Jeneponto – Menjadi bagian dari kehidupan masyarakat di wilayah binaan, Babinsa dituntut tanggap terhadap setiap kondisi yang membutuhkan penanganan bersama.
Peran itu kembali ditunjukkan Babinsa Koramil 02/Bangkala Kodim 1425/Jeneponto Serda Jufri saat bersama Polri, petugas Damkar Kabupaten Jeneponto dan masyarakat bergerak menangani kebakaran lahan tidur di Lingkungan Kassi Kebo, Kelurahan Bontorannu, Kecamatan Bangkala, Minggu (20/9/2026).
Kobaran api melahap lahan tidur seluas kurang lebih dua hektare. Api yang membakar area tersebut kemudian ditangani secara bersama-sama oleh unsur TNI-AD, Polri, petugas pemadam kebakaran dan masyarakat.

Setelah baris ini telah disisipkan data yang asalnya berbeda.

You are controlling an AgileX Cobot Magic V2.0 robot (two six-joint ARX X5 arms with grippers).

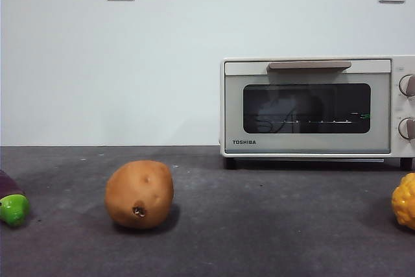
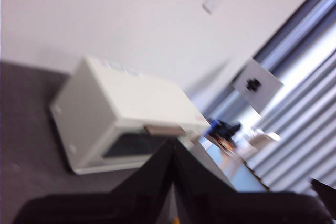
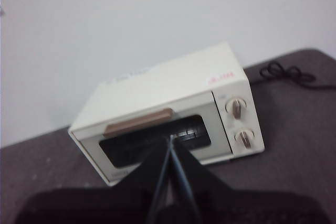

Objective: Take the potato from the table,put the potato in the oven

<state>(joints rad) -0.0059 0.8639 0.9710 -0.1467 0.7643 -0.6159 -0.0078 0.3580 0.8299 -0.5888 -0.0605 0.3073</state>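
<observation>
The potato (image 1: 139, 194): one, rounded, smooth orange-brown skin with shallow dimples and a dark pitted spot facing my front camera; its long axis tilts slightly from upright. It rests on the rough, mottled grey table (image 1: 259, 225), at about 8 o'clock from the oven (image 1: 311, 105), well apart. One boxy cream oven, door closed, two round knobs. I see the left gripper (image 2: 172, 145) and right gripper (image 3: 170, 141) both pressed together, empty.
</observation>
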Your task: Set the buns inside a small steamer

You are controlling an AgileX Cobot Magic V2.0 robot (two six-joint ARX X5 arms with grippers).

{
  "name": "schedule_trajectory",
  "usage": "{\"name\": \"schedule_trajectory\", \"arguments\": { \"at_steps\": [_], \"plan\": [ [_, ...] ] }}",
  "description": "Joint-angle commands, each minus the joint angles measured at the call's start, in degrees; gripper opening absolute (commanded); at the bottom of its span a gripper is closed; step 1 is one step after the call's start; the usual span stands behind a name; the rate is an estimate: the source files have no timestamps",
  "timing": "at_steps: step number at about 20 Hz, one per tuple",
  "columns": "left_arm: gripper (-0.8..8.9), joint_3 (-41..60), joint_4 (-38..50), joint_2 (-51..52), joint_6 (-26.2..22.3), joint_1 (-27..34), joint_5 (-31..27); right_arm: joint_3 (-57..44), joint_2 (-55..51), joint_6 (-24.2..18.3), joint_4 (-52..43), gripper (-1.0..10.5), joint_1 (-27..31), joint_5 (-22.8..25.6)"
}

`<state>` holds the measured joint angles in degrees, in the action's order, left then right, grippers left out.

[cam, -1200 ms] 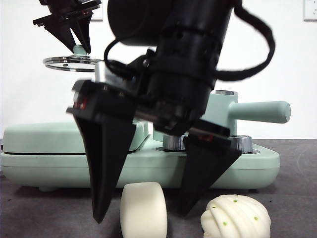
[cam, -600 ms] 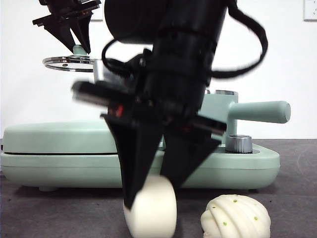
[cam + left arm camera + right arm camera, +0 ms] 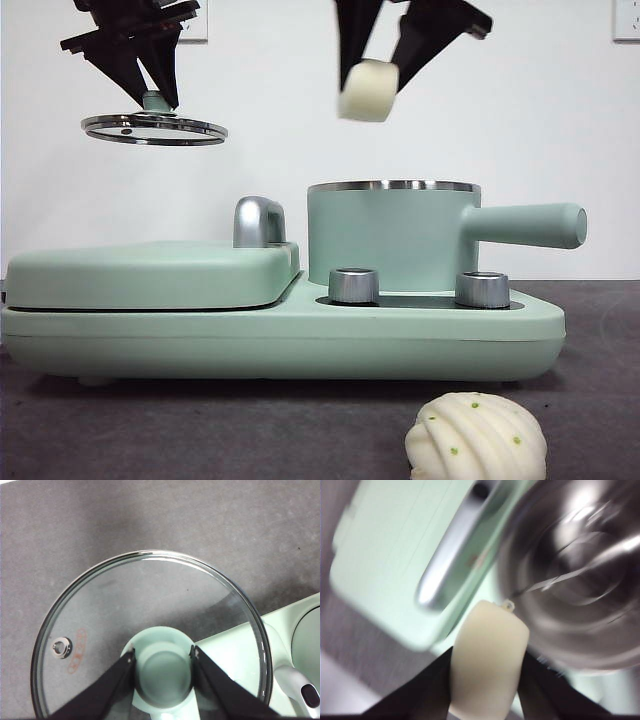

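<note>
The smooth cream-white cylindrical bun is held high in the air, clamped between the two black jaws of the right hand, above the mint-green round steamer pot with a steel rim and slightly toward the griddle side of it. In the right wrist view the same bun is seen gripped on both sides, with the pot's shiny open interior blurred beyond it and the flat mint-green hinged griddle with its chrome handle alongside. The round glass lid with a steel edge is held aloft over the griddle by the left hand — its jaws are closed on the lid's green knob. The round white ridged bun with green specks lies on the dark grey surface in front of the appliance, below the pot's long straight handle.
</note>
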<state>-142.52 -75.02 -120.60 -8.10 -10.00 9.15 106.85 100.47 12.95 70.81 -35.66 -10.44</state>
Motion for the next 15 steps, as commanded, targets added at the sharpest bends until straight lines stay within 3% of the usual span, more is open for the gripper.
{"name": "schedule_trajectory", "arguments": {
  "at_steps": [1,6,13,15],
  "plan": [
    [0.87,-2.3,0.9,0.4,0.2,-0.1,0.3,4.6,5.1,-3.0,-0.2,1.7,3.0,0.0],
    [0.87,-2.3,0.9,0.4,0.2,-0.1,0.3,10.8,14.4,-5.3,-1.1,1.7,6.0,-0.5],
    [0.87,-2.3,0.9,0.4,0.2,-0.1,0.3,11.0,20.9,-5.9,-1.5,1.7,5.9,-0.6],
    [0.87,-2.3,0.9,0.4,0.2,-0.1,0.3,11.0,21.0,-6.0,-1.6,2.2,6.0,-0.6]
  ]
}}
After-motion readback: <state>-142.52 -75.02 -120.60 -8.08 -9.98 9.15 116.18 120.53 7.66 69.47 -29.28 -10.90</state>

Hingga penanganan dilakukan, penyebab kebakaran masih belum diketahui.
Babinsa Koramil 02/Bangkala Serda Jufri mengatakan, setiap kejadian yang muncul di tengah masyarakat menjadi bagian dari perhatian Babinsa dalam menjalankan tugas kewilayahan.
Menurutnya, ketika menghadapi kebakaran, yang terpenting adalah mengambil langkah bersama untuk mengendalikan api dan mencegah kobaran menjalar ke area lain.
Serda Jufri menambahkan, keterlibatan masyarakat dalam penanganan kebakaran sangat berarti karena kondisi di lapangan membutuhkan gerak bersama.
Koordinasi dengan Polri dan petugas Damkar juga terus dilakukan agar proses pemadaman dapat berjalan secara terarah dan kondisi segera dapat dikendalikan.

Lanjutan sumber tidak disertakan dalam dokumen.